German state (1918–1947)

The Free State of Lippe (Freistaat Lippe) was the successor state to the Principality of Lippe. It was established following the abdication of Prince Leopold IV on 15 November 1918 during the German revolution and was a state of Germany during the Weimar Republic and Nazi Germany. After the end of the Second World War, the British occupation government abolished the state of Lippe in January 1947 and incorporated the area into the new German state of North Rhine-Westphalia.

== History ==
=== German revolution ===
In the final days of World War I, after it had become clear that Germany was facing defeat, the German revolution broke out in the northern port city of Kiel. Workers' and soldiers' councils rapidly spread the revolution across Germany, reaching Detmold, Lippe's capital, on 10 November 1918. A quickly formed people's and soldiers' council forced the abdication of Lippe's Prince Leopold IV two days later. As one of its first acts as Lippe's revolutionary interim government, the council dissolved the Principality's Landtag (parliament). An election for a new Landtag took place on 26 January 1919 under universal, equal, secret and direct suffrage. The moderate-left Social Democratic Party (SPD) received just over 50% of the vote.

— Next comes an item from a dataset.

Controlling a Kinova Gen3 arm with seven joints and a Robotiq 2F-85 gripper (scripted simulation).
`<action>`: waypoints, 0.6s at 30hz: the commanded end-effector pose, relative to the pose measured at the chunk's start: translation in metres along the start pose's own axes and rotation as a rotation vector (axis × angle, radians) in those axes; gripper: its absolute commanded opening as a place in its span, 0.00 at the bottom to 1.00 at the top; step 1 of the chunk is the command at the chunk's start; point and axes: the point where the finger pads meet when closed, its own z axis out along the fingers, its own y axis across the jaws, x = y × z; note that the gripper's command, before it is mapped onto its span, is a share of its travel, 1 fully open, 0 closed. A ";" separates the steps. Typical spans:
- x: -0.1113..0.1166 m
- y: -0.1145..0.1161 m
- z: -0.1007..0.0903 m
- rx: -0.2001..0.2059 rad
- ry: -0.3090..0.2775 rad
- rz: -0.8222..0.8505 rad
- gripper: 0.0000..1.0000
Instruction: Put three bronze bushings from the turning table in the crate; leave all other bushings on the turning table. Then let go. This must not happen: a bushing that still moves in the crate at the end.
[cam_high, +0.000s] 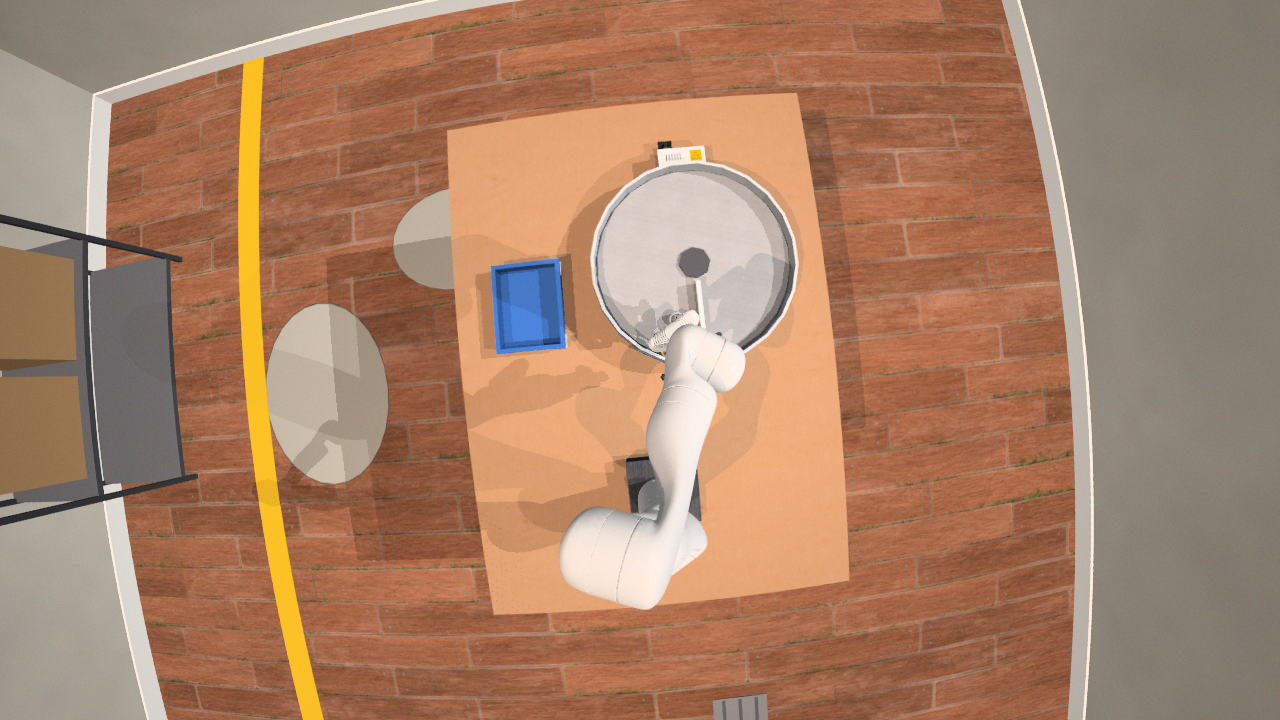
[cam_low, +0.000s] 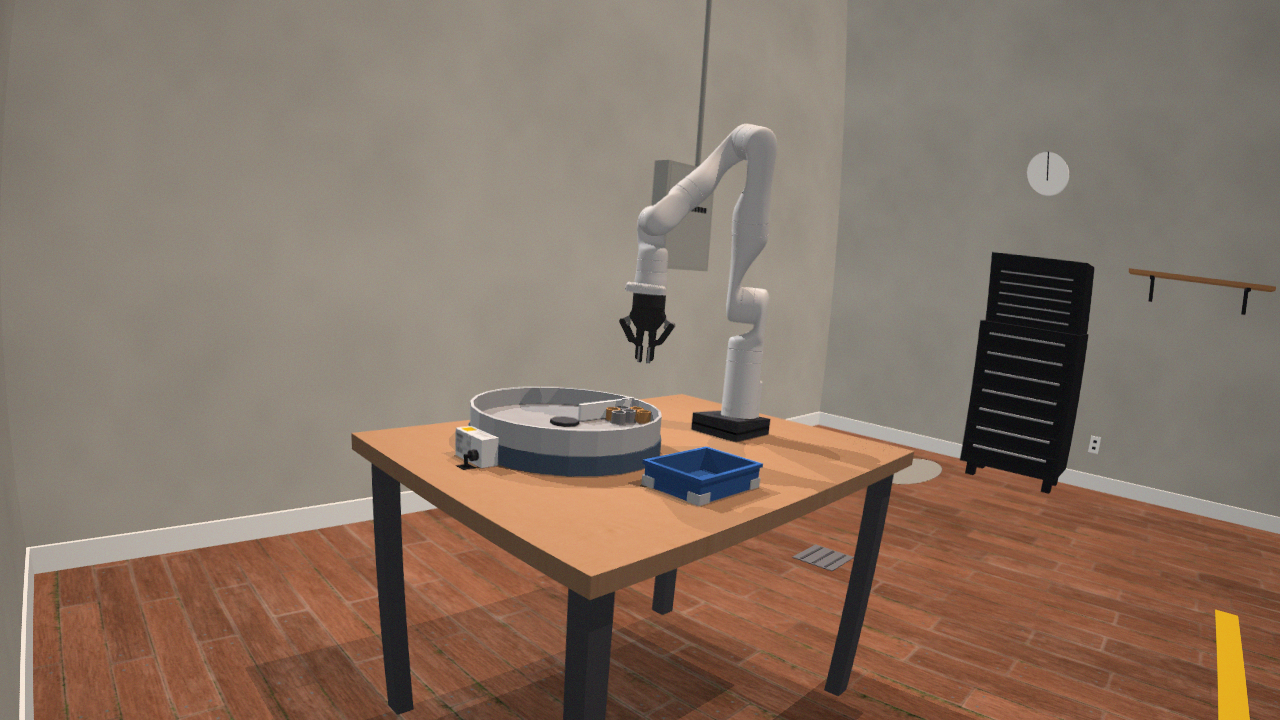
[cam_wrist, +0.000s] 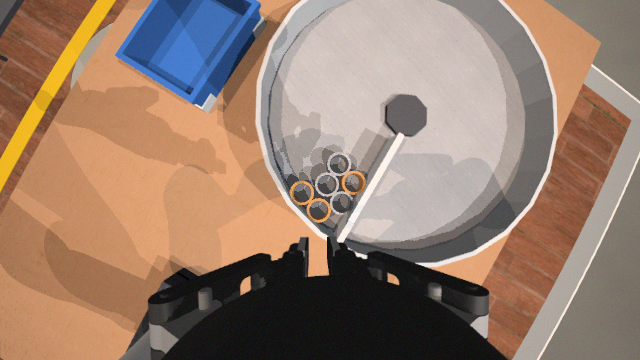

The new Landtag set up job creation programs for returning soldiers and supported the construction of new housing. By a treaty signed in October 1919, the Free State took over the domains that had belonged to Lippe's royal house and turned them over for agriculture. The former prince and his family were allowed to keep the residential palace in Detmold.

=== Government ===
A new constitution for the Free State of Lippe was passed on 21 December 1920. It established a state parliament consisting of a Landtag of 21 deputies elected for a term of four years by universal suffrage. The democratic voting system replaced the Principality's three-class franchise which had weighted votes based on the amount of taxes the voters paid. Lippe was the only state in Germany that made the failure to vote punishable by law. The state government consisted of a collective three-man Landespräsidium (State Executive Committee) that was chosen by the Landtag, although not from among its members. The Landespräsidium was headed by a chairman, was responsible to the Landtag and could be removed by a vote of no confidence. Technically, the triumvirate as a whole was the head of state and laws were signed by all three members. The chairman was in fact a first among equals whose function was unofficially equivalent to that of a minister-president, although the designation was not used.

For the entire Weimar period, the Landespräsidium consisted of members of centre-left to centre-right parties in coalition governments. A Social Democrat held the chairmanship until after the Nazis came to power in 1933.

Lippe had financial difficulties throughout the Weimar era. There were discussions about joining Prussia or creating a new mid-sized state in the region, but they came to nothing. Lippe got by financially only with help from the federal government in Berlin.

=== Nazi era ===
The last Landtag election in Lippe under the Weimar Republic was held on 15 January 1933, just two weeks before Adolf Hitler was named chancellor of Germany. Hitler himself spoke at 16 election rallies in Lippe. The results of the election put the Nazi Party in first place with 39.5% of the vote. Nazi propaganda efforts tried to exploit the election by presenting it as a great triumph in the lead-up to national Reichstag elections on 5 March. On 7 February, a new administration was formed with two Nazi members. Ernst Krappe, the economics specialist in the Nazi Party's Gau Westphalia-North, became chairman of the Landespräsidium.

On 7 April, the Reich government enacted the "Second Law on the Coordination of the States with the Reich". It established more direct control over the states by means of the powerful new position of Reichsstatthalter (Reich governor). Alfred Meyer, the Nazi Party Gauleiter for Gau Westphalia-North, was installed in the new post for both Lippe and Schaumburg-Lippe on 16 May 1933. On 23 May he appointed Hans-Joachim Riecke as state president, and when Riecke left three years later, Meyer assumed the position himself on 1 February 1936, with the title "Führer der Landesregierung" (Leader of the State Government) in addition to his Reichsstatthalter portfolio.

By the provisions of the "Law on the Reconstruction of the Reich" of 31 January 1934, all state Landtags were abolished and the sovereignty of the states passed to the Reich government. With that, Lippe de facto lost its rights as a federal state, although it continued to exist de jure as an administrative unit of the Reich until the fall of the Nazi regime.

=== Post World War II ===
After the war, Lippe was part of the British occupation zone, and the state government was restored under Heinrich Drake, the last Social Democratic leader before the Nazi takeover. Lippe lost its status as a separate German state when it was merged into the newly founded state of North Rhine-Westphalia on 21 January 1947 by British Military Government Ordinance No. 77. The British established a number of military bases in North Rhine-Westphalia, of which Detmold (headquarters and units of 20th Armoured Brigade) and Lemgo (infantry battalion barracks) were located within the former boundaries of the Free State of Lippe. North Rhine-Westphalia subsequently became a part of West Germany upon its establishment in May 1949.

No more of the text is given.